▸ **WHAT IS NEEDED**: From the material below, retype exactly the lines that begin at the line with "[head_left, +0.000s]" and end after the line with "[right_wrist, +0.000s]"; pictures stay out of the copy.

═══ DATA EXCERPT

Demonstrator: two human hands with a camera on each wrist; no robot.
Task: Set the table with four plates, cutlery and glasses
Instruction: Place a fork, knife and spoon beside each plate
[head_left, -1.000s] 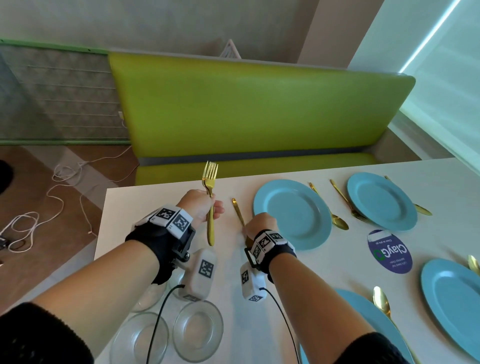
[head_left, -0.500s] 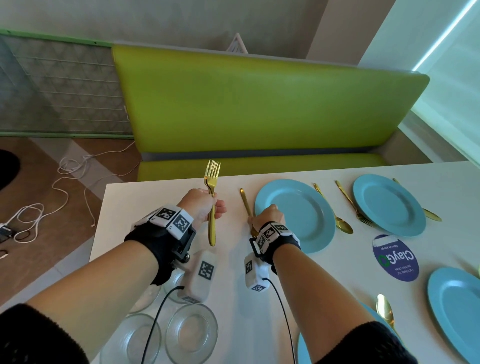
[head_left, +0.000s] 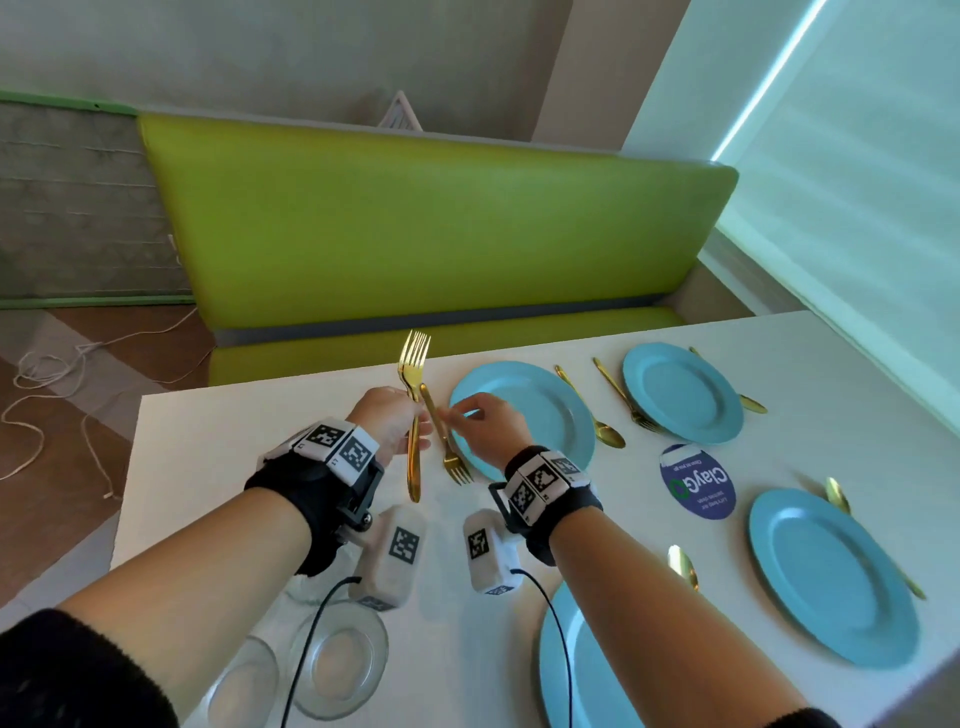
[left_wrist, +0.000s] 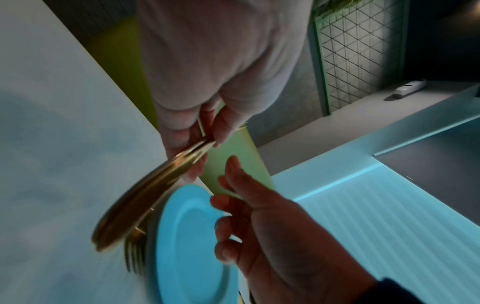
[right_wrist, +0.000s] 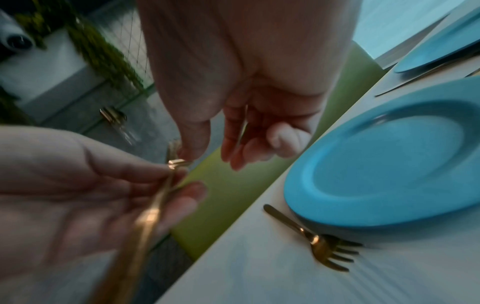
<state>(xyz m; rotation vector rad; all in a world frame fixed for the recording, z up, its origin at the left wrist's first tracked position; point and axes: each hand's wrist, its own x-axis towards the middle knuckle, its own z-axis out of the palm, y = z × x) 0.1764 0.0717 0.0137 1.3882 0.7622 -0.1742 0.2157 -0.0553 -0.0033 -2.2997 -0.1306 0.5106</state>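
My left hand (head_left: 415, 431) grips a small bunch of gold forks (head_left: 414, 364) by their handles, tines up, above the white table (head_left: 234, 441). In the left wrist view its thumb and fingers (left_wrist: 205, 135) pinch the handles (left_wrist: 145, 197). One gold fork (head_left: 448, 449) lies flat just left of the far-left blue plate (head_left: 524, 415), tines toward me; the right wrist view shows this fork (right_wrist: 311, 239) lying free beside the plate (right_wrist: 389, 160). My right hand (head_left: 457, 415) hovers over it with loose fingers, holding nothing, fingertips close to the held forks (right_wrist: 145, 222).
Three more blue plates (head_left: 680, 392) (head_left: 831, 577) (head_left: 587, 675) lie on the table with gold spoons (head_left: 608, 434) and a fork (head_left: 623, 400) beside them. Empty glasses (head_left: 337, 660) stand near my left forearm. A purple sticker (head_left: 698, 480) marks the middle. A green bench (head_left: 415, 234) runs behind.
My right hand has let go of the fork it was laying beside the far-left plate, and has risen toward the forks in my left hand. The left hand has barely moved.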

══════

▸ **RESPONSE TO THIS TASK**:
[head_left, +0.000s] 
[left_wrist, +0.000s] 
[right_wrist, +0.000s] 

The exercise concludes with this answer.